§ Task
Return every line of the entries that includes the word "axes".

§ Supplied records
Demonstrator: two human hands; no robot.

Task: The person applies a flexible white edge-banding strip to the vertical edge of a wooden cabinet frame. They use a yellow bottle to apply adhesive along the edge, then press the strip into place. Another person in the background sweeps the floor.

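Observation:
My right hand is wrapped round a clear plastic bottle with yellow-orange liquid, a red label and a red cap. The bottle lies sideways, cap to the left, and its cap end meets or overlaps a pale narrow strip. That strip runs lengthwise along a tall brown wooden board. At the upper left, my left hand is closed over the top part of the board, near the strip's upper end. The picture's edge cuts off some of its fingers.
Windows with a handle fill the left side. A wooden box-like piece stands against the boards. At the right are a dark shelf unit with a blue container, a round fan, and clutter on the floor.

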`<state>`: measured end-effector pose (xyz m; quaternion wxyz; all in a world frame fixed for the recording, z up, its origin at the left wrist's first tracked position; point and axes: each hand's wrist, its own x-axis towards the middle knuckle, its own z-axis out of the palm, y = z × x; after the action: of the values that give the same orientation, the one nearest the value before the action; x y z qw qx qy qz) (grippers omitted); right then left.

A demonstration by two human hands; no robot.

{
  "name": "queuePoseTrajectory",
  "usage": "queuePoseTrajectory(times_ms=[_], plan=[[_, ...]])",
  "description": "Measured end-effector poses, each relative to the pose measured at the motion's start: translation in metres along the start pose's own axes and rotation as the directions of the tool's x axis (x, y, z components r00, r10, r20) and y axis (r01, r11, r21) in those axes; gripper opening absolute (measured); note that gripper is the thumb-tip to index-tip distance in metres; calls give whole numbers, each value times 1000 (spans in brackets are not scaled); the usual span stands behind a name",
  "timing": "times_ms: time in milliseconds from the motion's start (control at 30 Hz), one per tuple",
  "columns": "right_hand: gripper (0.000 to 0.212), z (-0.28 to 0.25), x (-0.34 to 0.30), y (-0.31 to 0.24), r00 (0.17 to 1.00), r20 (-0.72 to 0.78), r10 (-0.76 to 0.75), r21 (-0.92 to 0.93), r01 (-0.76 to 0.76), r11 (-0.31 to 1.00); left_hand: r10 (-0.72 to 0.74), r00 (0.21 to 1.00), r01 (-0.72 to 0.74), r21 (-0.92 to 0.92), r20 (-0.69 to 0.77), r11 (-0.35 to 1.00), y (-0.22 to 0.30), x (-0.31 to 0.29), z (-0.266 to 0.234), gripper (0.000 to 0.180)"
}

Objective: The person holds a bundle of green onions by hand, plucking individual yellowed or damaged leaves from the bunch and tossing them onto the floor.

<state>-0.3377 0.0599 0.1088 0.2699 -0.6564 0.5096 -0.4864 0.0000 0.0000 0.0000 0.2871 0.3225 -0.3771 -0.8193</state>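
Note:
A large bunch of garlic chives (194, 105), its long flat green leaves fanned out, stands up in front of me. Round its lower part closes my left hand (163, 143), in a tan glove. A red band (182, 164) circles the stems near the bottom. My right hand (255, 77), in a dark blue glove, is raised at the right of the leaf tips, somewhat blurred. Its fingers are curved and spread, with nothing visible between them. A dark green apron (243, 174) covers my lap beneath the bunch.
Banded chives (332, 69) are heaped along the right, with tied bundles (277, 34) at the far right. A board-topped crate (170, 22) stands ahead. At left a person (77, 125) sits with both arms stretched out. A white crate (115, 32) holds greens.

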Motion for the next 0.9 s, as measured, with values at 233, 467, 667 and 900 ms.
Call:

§ Exercise response
`<state>`: measured end-effector pose (xyz m; quaternion wxyz; all in a world frame fixed for the recording, z up, its origin at the left wrist's first tracked position; point and axes: each hand's wrist, its own x-axis towards the middle knuckle, its own z-axis out of the palm, y = z × x; after the action: of the values that give the same orientation, the one nearest the value before the action; x y z qw qx qy qz) (grippers omitted); right then left.
  "description": "Measured end-effector poses, each relative to the pose measured at the motion's start: translation in metres along the start pose's own axes and rotation as the directions of the tool's x axis (x, y, z components r00, r10, r20) and y axis (r01, r11, r21) in those axes; gripper opening absolute (measured); note that gripper is the thumb-tip to index-tip distance in metres; calls give whole numbers, each value times 1000 (spans in brackets are not scaled); the usual span stands behind a name",

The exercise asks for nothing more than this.